Tribunal Supremo argentino emite decisão contrária ao governo horas depois de a presidente afirmar que falta independência ao Judiciário

ARIEL PALACIOS , CORRESPONDENTE / BUENOS AIRES , O Estado de S.Paulo

11 de dezembro de 2012 | 02h03

Após horas de debates, a Corte Suprema de Justiça rejeitou ontem no fim da tarde o pedido de "per saltum" feito pelo governo da presidente Cristina Kirchner na sexta-feira. Com este pedido - que consiste em um apelo direto ao supremo, evitando instâncias inferiores à Corte Suprema - a Casa Rosada pretendia que o tribunal interviesse para revogar uma liminar em favor do Grupo Clarín.

A medida salvava - pelo menos temporariamente - a holding multimídia da imediata aplicação da Lei de Mídia.

A decisão da Corte ocorreu menos de 24 horas depois de a presidente Cristina fazer duras críticas ao Poder Judiciário durante um discurso para 100 mil pessoas na Praça de Maio no domingo à noite.

Os especialistas afirmam que a partir da rejeição da Corte a presidente Cristina poderia apelar do caso por intermédio de um recurso extraordinário. No entanto, isso atrasaria os planos da Casa Rosada de realizar uma imediata aplicação da Lei de Mídia, com a qual pretende reduzir a influência midiática do Grupo Clarín.

Desta forma, o caso Clarín permanecerá nas mãos do juiz de primeira instância, Horacio Alfonso, que deverá analisar a questão de forma definitiva. Alonso terá que definir se determina - ou não - a inconstitucionalidade de dois artigos da lei de mídia que estipulam que as empresas de comunicação devem vender os canais de TV e estações de rádio que excedam o teto permitido pela nova legislação. Só a partir dali é que o caso poderia voltar à Corte Suprema. Ontem, dos sete juízes, seis votaram a favor da rejeição do pedido do governo.

Se sua decisão for favorável ao governo, começará o desmonte do Grupo Clarín, que precisará se resignar com o leilão compulsório de suas emissoras nos próximos meses.

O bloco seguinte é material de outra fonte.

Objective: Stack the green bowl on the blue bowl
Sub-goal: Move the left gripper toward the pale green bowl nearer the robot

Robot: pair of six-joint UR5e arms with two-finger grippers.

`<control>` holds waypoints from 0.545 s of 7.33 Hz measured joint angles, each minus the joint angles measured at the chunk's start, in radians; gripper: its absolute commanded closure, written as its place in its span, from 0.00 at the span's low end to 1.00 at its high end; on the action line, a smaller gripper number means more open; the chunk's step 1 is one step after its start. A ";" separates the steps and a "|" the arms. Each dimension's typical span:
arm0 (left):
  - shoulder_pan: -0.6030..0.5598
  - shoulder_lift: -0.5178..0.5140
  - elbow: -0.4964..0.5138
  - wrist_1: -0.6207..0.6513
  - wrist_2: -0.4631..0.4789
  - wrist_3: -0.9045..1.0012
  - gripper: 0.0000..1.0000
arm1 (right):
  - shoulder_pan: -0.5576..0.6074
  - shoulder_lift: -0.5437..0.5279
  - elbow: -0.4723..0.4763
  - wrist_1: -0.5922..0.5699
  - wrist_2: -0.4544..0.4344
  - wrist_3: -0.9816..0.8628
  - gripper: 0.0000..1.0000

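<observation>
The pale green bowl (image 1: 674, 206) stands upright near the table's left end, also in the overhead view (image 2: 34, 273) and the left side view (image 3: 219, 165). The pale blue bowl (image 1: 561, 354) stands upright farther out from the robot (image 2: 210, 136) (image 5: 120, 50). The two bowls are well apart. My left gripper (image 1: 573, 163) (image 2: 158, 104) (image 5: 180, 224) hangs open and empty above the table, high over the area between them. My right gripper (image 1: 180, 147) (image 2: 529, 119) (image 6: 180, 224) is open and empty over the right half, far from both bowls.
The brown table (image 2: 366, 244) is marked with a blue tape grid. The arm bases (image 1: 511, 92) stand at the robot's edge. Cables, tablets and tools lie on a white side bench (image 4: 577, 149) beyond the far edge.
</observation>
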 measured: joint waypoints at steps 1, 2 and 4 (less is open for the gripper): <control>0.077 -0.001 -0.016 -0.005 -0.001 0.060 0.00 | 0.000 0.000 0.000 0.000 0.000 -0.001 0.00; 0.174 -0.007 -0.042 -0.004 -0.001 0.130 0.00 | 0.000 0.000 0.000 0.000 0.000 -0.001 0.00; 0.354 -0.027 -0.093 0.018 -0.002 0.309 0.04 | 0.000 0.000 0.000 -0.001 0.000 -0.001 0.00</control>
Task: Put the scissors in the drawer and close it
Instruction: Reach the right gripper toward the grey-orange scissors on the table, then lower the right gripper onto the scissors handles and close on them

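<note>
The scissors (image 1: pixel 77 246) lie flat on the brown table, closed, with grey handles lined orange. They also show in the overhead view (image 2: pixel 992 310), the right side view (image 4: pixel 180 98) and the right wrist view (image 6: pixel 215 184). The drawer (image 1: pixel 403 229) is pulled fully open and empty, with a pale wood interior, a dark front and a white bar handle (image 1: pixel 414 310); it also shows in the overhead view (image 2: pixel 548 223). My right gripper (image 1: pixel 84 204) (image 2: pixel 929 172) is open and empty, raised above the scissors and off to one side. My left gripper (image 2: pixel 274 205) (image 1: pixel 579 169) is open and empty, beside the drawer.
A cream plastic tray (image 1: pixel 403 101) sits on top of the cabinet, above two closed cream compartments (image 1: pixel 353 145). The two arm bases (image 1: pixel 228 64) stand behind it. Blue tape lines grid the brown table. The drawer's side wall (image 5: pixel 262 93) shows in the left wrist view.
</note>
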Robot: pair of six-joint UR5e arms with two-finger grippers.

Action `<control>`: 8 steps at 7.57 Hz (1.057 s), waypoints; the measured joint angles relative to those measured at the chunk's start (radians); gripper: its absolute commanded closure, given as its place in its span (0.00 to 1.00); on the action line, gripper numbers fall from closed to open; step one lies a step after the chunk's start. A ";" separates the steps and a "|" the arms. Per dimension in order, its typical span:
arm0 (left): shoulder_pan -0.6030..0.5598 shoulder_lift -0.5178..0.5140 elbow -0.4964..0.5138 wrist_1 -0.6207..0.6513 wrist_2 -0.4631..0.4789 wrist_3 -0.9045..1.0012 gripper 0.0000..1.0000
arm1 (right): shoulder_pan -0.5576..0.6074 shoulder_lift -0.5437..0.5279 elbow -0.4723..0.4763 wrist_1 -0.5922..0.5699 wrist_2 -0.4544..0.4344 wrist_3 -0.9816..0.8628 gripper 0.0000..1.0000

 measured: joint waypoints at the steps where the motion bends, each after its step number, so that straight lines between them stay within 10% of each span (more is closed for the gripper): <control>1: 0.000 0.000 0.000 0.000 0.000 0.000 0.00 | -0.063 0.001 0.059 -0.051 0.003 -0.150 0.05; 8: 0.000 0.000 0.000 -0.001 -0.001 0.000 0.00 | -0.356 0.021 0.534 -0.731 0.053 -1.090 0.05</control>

"O Poder Executivo está se comportando como um governo de facto", criticou o constitucionalista Félix Lon, em resposta as críticas de Cristina ao que ela considera falta de independência do Judiciário.

A decisão definitiva pode se prolongar até janeiro, segundo analistas da área jurídica consultados pelo Estado. Em meio à escalada de tensões entre a Casa Rosada e os tribunais, a Corte Suprema de Justiça reuniu-se ontem para definir se aceita o "per saltum" solicitado pelo governo Kirchner.

Toy Story. No domingo a presidente Cristina convocou a 23.ª rede nacional de TV desde o início do ano. Mas não conseguiu captar a atenção dos espectadores, que migraram em massa aos canais de TV a cabo no momento do discurso - 80% das famílias argentinas têm TV por assinatura. Segundo o Ibope, o sucesso de audiência no horário do discurso foi o filme Toy Story 3, transmitido pelo Disney Channel.